| What you will do |
What you should give back is a precise copy of the lines below from the one containing "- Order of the" through the one containing "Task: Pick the", with no pictures.

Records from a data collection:
---+---

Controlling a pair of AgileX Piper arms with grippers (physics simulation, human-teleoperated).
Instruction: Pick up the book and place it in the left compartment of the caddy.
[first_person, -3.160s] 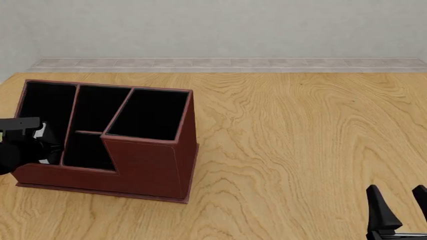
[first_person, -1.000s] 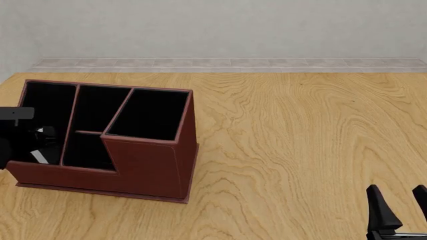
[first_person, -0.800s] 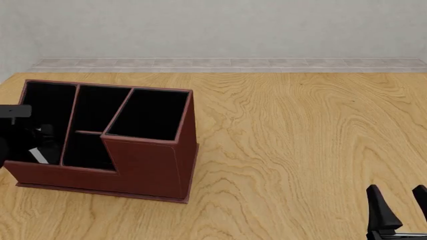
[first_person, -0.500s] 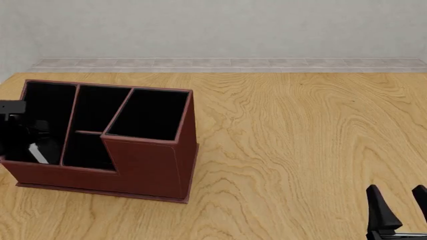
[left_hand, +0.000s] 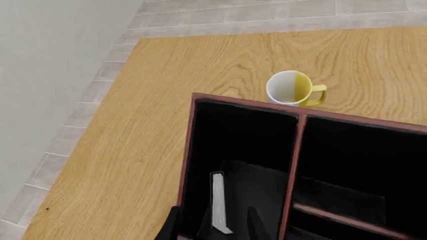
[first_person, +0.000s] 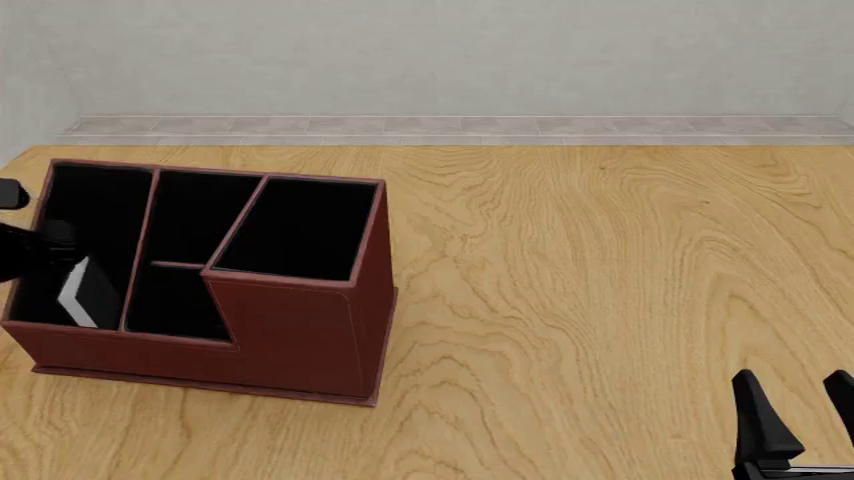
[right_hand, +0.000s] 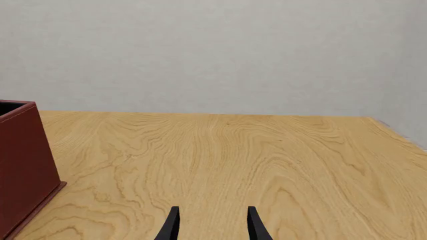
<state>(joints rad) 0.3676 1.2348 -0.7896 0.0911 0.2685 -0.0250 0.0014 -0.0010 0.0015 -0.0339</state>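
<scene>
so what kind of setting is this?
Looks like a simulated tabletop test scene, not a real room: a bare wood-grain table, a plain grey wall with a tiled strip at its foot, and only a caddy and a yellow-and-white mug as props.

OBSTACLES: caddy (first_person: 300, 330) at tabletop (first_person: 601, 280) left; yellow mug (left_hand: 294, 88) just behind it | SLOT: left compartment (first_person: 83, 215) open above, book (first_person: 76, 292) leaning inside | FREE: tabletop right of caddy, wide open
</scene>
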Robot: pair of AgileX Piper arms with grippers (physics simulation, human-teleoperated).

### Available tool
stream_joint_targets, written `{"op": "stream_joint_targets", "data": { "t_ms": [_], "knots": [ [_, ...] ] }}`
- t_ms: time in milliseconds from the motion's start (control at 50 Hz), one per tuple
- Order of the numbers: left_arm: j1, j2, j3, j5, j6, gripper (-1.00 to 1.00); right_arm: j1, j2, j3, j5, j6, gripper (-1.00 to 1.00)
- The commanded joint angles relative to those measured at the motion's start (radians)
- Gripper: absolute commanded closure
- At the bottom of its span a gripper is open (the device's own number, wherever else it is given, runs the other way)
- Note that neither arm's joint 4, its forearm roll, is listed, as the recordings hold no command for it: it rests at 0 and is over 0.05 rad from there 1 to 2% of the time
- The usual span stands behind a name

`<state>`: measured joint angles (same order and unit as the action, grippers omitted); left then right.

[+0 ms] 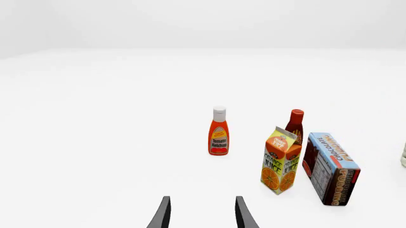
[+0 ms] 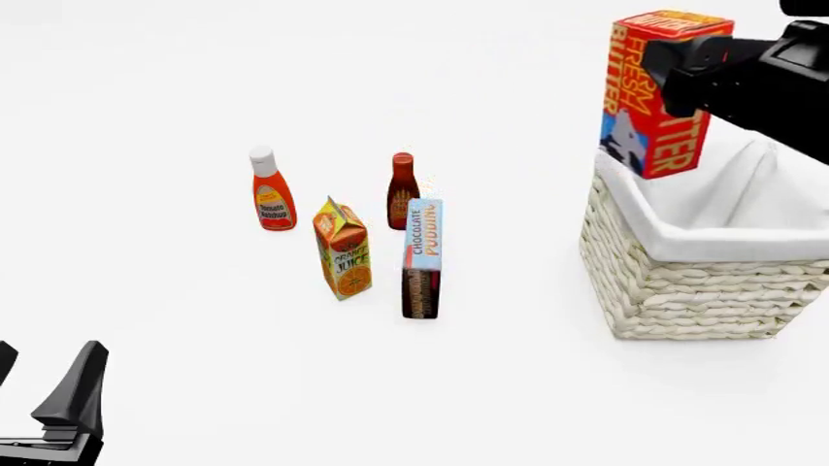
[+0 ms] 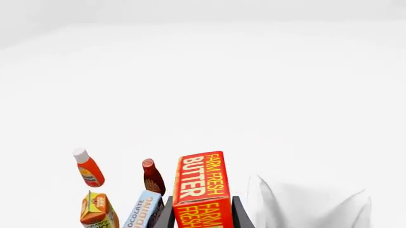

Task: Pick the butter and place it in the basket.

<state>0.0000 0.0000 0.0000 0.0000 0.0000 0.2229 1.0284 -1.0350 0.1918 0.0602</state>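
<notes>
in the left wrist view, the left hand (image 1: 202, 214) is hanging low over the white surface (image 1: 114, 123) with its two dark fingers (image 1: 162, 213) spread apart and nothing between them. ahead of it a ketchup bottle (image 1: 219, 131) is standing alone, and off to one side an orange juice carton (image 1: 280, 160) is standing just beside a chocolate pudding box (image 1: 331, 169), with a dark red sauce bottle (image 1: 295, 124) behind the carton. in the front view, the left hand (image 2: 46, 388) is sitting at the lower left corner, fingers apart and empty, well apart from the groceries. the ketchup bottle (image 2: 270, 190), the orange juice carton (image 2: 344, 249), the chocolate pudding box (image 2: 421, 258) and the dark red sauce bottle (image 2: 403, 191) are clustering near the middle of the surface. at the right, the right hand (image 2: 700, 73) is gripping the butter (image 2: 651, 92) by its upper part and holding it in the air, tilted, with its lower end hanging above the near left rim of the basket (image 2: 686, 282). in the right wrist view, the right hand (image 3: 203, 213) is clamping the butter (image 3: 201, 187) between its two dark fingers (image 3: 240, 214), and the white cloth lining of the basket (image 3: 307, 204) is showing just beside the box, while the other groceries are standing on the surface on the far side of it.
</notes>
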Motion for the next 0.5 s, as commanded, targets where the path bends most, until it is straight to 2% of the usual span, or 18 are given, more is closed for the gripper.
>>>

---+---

| Result below |
- Order of the numbers: left_arm: j1, j2, j3, j5, j6, gripper (-1.00 to 1.00); right_arm: j1, j2, j3, j5, j6, gripper (-1.00 to 1.00)
- The commanded joint angles relative to those measured at the motion's start (radians)
- Gripper: absolute commanded closure
- At the bottom of its span a gripper is open (the device's own number, wherever else it is given, runs the other way)
- Note that neither arm's joint 4, its forearm roll, is listed, as the recordings hold no command for it: it rests at 0 and is over 0.05 rad from there 1 to 2% of the time
- The usual span stands behind a name

`<state>`: measured joint angles (same order and unit as the action, grippers omitted); left then right.

[+0 ms] 
[+0 ms] 
[+0 ms] 

Task: Pick the butter and place it in the basket.

This exercise is now finished.